Please repeat exactly the lines below from the line with "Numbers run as" to the line with "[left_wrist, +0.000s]", including both, and leave out every picture.

+-------+

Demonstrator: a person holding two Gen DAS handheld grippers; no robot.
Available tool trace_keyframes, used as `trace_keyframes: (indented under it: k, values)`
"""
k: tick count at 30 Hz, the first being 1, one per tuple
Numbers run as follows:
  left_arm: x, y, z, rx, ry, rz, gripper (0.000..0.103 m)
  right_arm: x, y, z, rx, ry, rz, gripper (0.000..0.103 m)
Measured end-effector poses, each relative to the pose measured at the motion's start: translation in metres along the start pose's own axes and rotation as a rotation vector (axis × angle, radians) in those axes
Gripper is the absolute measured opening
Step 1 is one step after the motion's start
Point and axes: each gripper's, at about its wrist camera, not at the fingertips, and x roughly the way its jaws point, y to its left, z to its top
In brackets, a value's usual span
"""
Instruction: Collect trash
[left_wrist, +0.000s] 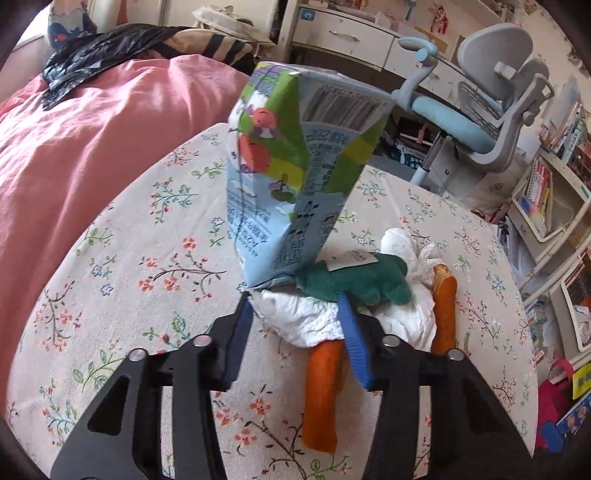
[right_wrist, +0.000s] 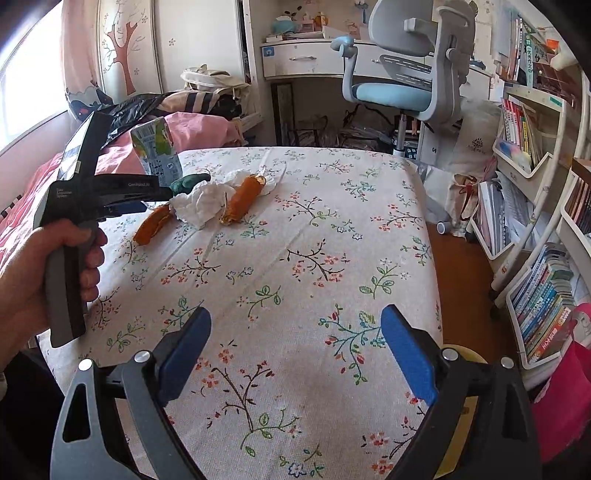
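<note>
Closing partway around crumpled white tissue (left_wrist: 314, 321), the left gripper (left_wrist: 295, 306) has its blue pads at either flank of the wad; whether they press it cannot be told. Nothing lifted. A hand (right_wrist: 44, 273) grips its handle. Just beyond the tips: green plush toy (left_wrist: 358, 280) on the tissue, and a drink carton (left_wrist: 295, 173) standing tilted behind it. Two orange peel pieces (left_wrist: 325, 395) poke from under the tissue, one below the right pad, one further right. All on the floral sheet (left_wrist: 147, 258). Pink quilt (left_wrist: 92, 147) off left. Right gripper (right_wrist: 295, 350) hovers wide apart, empty, over the sheet, well short of the pile.
</note>
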Motion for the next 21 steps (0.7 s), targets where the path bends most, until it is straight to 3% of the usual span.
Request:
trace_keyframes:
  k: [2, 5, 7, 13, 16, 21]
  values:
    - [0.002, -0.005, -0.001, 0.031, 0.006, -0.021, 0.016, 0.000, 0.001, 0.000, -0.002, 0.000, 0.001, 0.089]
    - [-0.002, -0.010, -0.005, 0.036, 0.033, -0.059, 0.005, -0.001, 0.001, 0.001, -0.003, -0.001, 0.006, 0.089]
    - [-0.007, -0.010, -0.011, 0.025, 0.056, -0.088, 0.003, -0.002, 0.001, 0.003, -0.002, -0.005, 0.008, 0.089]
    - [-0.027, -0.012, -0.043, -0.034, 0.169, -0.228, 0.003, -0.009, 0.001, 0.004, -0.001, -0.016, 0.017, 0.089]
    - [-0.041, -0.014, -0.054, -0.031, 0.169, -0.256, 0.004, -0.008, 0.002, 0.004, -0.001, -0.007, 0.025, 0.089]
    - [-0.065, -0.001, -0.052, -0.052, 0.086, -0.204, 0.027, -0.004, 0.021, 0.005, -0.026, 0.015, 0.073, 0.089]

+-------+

ANSWER TO THE EXERCISE.
Numbers run as follows:
  left_arm: x, y, z, rx, ry, rz, gripper (0.000..0.103 m)
  right_arm: x, y, z, rx, ry, rz, gripper (0.000..0.103 m)
Measured end-effector poses, each relative to the pose measured at the motion's start: translation in metres along the start pose's own axes and rotation as a rotation vector (axis × angle, radians) in those axes
Gripper is the absolute measured opening
Step 1 is one step after the motion's start
Point and axes: each gripper's, at about its wrist camera, not at the fingertips, and x roughly the way its jaws point, y to its left, z to its top
In brackets, a value's usual span
"""
Instruction: Collect trash
[left_wrist, +0.000s] 

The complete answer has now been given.